This guest post is by Marianne Richmond. Marianne is the author of If I Could Keep You Little and more than fifteen other children’s books. Her books have sold more than two million copies and have been translated into six languages. Check out Marianne’s blog and follow her on Twitter (@M_Richmond21).

NY Times Bestselling Author Nicholas Sparks writes to delight our senses.

delight senses

Photo by Mecandes

In his book, Safe Haven, he writes, “While pockets of mist rose from the ground, rolling clouds drifted past the moon, bringing light and shadow in equal measures.”

Two or three sentences later, Sparks appeals to our sense of hearing as he writes, “Her mother would sing to herself, melodies from childhood, some of them in Polish.”

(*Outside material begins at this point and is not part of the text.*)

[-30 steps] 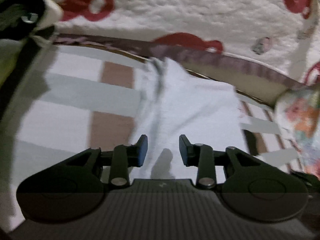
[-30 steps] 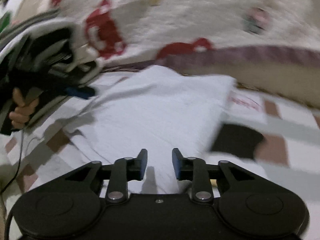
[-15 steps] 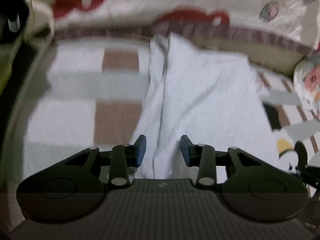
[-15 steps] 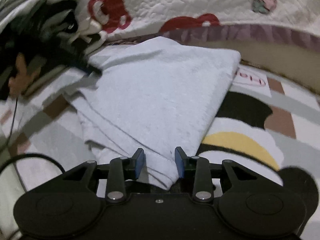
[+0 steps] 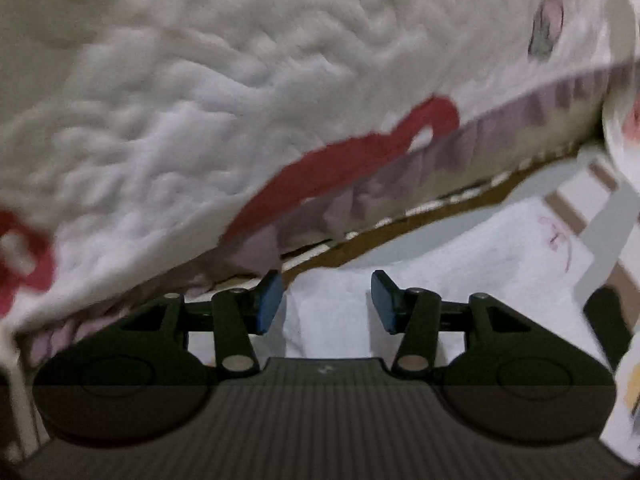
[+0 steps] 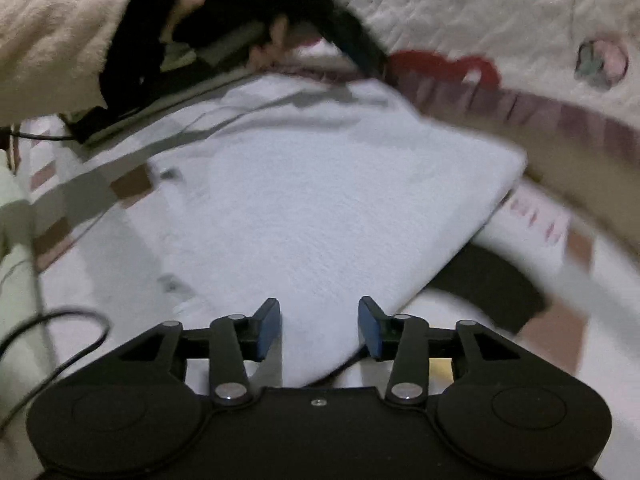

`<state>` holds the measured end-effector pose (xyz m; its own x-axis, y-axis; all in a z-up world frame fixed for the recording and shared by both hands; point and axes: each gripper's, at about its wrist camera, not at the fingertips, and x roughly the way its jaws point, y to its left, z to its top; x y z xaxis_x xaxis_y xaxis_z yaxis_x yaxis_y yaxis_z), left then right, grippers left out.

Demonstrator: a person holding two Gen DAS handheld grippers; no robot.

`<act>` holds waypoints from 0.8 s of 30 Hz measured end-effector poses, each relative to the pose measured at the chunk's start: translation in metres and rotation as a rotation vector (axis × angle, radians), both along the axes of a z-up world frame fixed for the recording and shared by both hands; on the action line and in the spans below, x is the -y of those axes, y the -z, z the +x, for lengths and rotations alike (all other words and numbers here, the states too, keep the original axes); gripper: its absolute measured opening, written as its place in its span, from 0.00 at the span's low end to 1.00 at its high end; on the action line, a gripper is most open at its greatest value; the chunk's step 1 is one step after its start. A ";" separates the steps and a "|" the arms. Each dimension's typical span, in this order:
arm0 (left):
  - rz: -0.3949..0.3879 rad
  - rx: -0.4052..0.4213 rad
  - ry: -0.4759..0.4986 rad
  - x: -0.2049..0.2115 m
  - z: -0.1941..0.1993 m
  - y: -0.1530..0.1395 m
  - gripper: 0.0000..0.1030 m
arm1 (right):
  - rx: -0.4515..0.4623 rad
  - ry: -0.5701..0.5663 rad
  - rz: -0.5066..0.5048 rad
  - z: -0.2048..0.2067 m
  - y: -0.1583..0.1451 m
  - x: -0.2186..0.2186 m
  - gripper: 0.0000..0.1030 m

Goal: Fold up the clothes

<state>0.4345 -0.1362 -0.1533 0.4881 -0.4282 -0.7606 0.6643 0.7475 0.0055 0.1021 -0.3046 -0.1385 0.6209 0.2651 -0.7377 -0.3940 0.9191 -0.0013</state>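
Observation:
A folded white garment (image 6: 320, 200) lies flat on the patterned bed sheet. My right gripper (image 6: 319, 330) is open, its blue-padded fingers on either side of the garment's near corner. My left gripper (image 5: 326, 302) is open at the garment's far corner (image 5: 332, 308), close to the quilt edge. In the right wrist view the left gripper (image 6: 360, 54) shows at the top, held by a hand in a black glove, at the garment's far edge.
A white quilt with red prints and a purple striped border (image 5: 240, 100) lies along the far side of the garment; it also shows in the right wrist view (image 6: 520, 40). A black cable (image 6: 60, 340) runs at the left. The sheet has a black and yellow print (image 6: 488, 276).
My left gripper has moved forward over the garment to its far corner by the quilt. My right gripper has stayed at the near corner, jaws a little wider.

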 end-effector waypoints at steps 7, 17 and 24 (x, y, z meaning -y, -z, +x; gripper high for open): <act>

Another favorite? “There was a time when she’d been as thin as a heated strand of blown glass.”

Three Tips for Improving your Multi-Sensory Writing

Many writers say they struggle most with appealing to one’s sense of smell, yet studies say our strongest memories are linked to specific scents.

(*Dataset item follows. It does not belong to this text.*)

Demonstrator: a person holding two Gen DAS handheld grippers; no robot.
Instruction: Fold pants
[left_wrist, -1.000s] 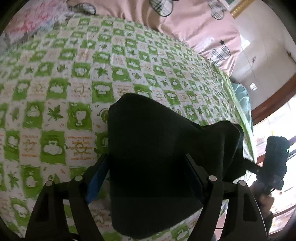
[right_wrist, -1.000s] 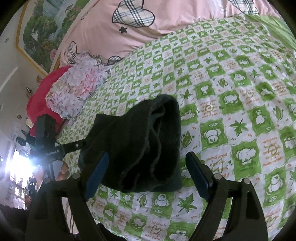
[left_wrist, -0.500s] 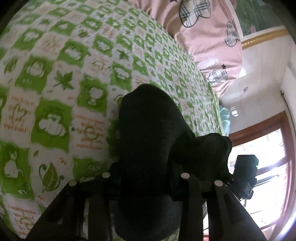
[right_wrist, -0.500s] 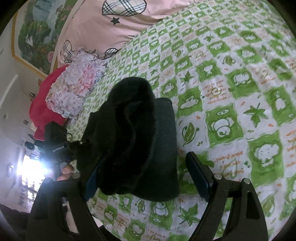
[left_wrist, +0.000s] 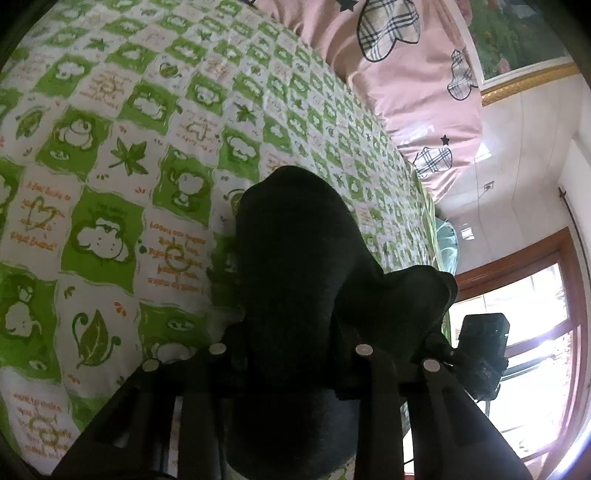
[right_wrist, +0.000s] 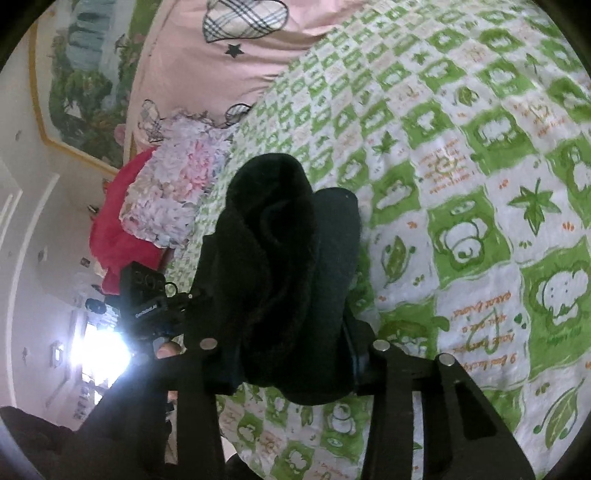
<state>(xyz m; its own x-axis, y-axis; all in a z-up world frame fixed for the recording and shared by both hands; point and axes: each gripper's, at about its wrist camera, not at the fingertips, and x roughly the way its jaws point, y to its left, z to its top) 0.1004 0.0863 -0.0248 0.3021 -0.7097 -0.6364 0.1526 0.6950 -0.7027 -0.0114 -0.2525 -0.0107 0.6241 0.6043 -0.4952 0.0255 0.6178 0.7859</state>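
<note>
The black pants (left_wrist: 295, 240) lie in a thick folded bundle on the green-and-white checked bed sheet (left_wrist: 110, 147). My left gripper (left_wrist: 291, 332) has its jaws closing on the bundle's near end, and the pads press into the cloth. In the right wrist view the pants (right_wrist: 273, 221) show rolled layers. There my right gripper (right_wrist: 286, 350) is also closing, its fingers squeezing the other end. The cloth hides the fingertips of both grippers.
A pink quilt (left_wrist: 406, 74) with plaid hearts lies at the head of the bed. A floral pillow (right_wrist: 173, 184) and a red cloth (right_wrist: 118, 229) sit at the bed's far corner. The bed edge and a bright window (left_wrist: 535, 332) are beside the bundle.
Both grippers went from wide open around the pants to closed on them, the left first and then the right. Both sank a little and tilted, and the bundle bunched up narrower.
</note>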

The most beloved and engaging books are descriptive-rich, engaging all our senses as we move through the story.  As writers, we usually have our favorite sense, finding it easy to paint compelling visuals while potentially ignoring, for example, the kinesthetics among us.

To create a full, engaging experience for our readers, however, we must write to delight all five of the senses: sight, sound, smell, touch and taste.  Neglect one or several senses and a story becomes flat, one-dimensional and sadly cast aside.

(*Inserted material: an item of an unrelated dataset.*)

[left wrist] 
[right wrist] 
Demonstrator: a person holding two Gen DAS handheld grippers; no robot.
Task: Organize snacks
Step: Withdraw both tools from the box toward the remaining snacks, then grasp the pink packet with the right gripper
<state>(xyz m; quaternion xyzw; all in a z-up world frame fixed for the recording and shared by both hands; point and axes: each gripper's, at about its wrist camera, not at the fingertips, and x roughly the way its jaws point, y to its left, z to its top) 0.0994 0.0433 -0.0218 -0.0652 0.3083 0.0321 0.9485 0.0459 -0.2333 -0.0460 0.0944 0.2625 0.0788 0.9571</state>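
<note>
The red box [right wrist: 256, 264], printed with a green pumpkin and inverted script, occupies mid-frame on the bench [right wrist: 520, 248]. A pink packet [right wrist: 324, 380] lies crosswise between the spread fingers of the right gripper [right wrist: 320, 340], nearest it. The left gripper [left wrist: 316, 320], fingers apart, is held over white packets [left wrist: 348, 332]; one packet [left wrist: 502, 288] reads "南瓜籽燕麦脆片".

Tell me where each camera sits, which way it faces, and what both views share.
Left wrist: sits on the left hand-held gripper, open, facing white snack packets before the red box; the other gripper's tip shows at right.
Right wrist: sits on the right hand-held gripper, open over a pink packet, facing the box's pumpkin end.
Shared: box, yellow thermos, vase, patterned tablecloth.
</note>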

If you’d like to better write to all five senses, here are my three tips:

1.  Create a Resource List of Sensory-Rich Words

Spend some time brainstorming a list of descriptive words that you can refer to when needing inspiration. Continually add to your list, expanding your categories as they evolve.  Your list could look like this:

Sound Words:  drone, buzz, bark, rumble, rustle, gurgle, quiet as midnight

Touch (feeling) Words:  spongy, dizzying warmth, gritty, jagged

Romantic Words:  bewitching, enchanting, cherished

2.  Expand your Vocabulary

Seriously.  To make your writing more complex and interesting, we need to know more complex and interesting words.

Make it a point to look up words you don’t recognize.  Read other author’s works, writing down words and phrasing that speak to you.  Visit sites like this.  Make the thesaurus your good friend.  Download a “word of the day” app.  Buy a “new word a day” daily calendar.  Be creative in finding new words and use them daily. 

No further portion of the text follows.